YOUR OBJECTIVE
Once you find the line with "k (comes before" in the data that follows, repeat it and every line after it exactly, through the line with "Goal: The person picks".

Collected data entries

§

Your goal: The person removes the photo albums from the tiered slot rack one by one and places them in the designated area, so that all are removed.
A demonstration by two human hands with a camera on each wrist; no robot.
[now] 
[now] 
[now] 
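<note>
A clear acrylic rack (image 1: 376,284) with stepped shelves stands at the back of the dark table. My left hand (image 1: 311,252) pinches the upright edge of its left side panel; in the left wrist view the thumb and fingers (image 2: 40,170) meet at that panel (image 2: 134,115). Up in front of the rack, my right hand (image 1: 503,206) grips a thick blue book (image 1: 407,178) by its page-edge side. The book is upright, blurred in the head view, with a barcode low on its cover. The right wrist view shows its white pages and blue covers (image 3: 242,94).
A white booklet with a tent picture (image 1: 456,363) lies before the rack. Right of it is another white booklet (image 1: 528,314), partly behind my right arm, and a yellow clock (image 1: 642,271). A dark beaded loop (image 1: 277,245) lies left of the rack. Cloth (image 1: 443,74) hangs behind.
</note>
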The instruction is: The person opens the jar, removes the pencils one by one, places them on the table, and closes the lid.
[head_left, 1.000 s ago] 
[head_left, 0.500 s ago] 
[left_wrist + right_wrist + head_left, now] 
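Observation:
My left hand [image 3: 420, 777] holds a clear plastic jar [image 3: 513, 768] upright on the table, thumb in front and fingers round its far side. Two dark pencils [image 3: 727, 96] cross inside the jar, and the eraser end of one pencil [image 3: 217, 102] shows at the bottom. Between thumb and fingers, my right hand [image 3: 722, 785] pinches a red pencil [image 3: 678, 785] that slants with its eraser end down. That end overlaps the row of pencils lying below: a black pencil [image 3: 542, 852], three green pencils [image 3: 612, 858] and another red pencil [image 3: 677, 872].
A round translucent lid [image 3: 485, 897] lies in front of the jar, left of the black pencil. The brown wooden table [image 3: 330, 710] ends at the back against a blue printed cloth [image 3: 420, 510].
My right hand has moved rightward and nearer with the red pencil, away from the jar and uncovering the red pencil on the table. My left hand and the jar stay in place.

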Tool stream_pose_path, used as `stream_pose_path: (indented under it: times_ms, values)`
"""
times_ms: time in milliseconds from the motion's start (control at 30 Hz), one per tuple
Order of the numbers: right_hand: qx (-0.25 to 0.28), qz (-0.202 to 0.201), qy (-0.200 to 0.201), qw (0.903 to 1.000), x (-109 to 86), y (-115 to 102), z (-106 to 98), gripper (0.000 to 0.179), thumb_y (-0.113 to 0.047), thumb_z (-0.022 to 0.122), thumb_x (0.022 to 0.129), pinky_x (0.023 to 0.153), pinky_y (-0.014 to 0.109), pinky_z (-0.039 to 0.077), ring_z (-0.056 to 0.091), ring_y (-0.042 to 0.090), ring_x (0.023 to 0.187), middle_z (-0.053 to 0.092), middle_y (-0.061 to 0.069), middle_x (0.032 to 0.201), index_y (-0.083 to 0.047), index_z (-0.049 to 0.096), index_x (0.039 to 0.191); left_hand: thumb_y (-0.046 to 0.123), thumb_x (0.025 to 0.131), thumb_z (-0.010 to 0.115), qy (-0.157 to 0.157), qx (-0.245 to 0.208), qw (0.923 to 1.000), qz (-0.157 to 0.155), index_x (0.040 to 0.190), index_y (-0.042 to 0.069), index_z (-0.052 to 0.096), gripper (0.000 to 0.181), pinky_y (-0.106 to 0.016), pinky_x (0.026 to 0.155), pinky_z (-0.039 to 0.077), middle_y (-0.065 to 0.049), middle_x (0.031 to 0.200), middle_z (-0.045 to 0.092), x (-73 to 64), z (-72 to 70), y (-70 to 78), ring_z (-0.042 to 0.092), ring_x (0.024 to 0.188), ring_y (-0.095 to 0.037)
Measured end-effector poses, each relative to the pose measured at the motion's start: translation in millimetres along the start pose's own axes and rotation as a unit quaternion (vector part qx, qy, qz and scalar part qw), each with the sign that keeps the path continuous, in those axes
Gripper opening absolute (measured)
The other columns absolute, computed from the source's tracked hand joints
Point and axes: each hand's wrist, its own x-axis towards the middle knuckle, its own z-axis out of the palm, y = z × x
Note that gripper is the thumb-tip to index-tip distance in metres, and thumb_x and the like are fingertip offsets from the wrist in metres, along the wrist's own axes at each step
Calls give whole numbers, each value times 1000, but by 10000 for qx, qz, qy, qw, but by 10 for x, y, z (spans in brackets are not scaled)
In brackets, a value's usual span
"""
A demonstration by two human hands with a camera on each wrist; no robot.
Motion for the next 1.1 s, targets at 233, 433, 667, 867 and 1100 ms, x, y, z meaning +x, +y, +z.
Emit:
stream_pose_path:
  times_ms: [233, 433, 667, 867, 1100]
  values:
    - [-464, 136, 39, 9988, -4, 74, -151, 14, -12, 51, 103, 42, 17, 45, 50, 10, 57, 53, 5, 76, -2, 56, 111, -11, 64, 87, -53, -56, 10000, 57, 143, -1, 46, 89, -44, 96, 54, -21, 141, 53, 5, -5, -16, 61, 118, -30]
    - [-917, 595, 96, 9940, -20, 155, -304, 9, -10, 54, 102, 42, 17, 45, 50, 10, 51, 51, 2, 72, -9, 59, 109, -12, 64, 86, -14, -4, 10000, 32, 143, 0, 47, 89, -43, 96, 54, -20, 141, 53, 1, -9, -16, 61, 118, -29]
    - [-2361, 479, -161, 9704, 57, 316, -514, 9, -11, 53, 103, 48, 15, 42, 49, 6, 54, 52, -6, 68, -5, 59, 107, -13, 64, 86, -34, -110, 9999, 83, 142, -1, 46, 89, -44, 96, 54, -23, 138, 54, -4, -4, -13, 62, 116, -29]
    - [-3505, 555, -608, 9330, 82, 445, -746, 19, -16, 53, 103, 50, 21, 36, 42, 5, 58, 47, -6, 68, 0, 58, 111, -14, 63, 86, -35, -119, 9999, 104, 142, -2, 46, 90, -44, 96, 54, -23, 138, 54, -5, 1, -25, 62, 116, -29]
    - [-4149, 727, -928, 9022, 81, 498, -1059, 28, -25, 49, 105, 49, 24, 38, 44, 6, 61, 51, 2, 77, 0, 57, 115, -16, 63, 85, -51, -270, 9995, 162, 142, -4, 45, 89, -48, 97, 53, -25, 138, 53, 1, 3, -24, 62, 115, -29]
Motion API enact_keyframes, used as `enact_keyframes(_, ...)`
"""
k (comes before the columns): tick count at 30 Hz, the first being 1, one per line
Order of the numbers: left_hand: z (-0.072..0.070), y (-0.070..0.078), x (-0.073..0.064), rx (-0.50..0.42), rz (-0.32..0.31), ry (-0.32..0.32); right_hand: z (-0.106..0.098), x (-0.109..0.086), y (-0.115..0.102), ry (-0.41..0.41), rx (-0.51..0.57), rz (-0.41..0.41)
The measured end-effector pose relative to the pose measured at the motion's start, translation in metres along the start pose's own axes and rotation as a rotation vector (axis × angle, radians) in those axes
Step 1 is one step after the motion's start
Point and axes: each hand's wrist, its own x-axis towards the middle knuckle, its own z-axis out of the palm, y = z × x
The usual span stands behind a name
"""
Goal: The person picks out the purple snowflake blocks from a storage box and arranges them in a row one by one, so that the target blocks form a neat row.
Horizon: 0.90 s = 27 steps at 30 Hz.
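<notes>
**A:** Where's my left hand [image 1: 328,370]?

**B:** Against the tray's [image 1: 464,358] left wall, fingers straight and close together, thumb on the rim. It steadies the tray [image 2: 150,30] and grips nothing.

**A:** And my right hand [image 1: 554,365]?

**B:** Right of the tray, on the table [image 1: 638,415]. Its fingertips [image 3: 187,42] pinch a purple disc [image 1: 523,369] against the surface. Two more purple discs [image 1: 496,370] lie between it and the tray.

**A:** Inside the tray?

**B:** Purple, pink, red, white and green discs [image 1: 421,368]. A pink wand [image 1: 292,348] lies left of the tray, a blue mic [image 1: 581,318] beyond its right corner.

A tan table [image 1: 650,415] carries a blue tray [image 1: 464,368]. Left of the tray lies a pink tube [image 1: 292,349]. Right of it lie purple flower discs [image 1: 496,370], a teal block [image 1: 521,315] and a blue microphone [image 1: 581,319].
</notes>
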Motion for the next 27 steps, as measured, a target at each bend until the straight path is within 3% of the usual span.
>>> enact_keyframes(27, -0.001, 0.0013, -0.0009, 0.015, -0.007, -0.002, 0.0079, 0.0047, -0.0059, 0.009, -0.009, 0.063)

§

THE COMPLETED TASK
k (comes before the columns): tick count at 30 Hz, the first being 1, one per line
Order of the numbers: left_hand: z (-0.072..0.070), y (-0.070..0.078), x (-0.073..0.064), rx (-0.50..0.42), rz (-0.32..0.31), ry (-0.32..0.32); right_hand: z (-0.106..0.098), x (-0.109..0.086), y (-0.115..0.102), ry (-0.41..0.41), rx (-0.51..0.57), rz (-0.41..0.41)
The measured end-effector pose relative to the pose measured at the motion's start, translation in metres along the start pose's own axes and rotation as a rotation vector (axis × angle, radians) in those axes
Step 1 is one step after the motion's start
Point and axes: each hand's wrist, its own x-axis towards the middle knuckle, its own z-axis out of the palm, y = z × x
The usual span stands behind a name
"""
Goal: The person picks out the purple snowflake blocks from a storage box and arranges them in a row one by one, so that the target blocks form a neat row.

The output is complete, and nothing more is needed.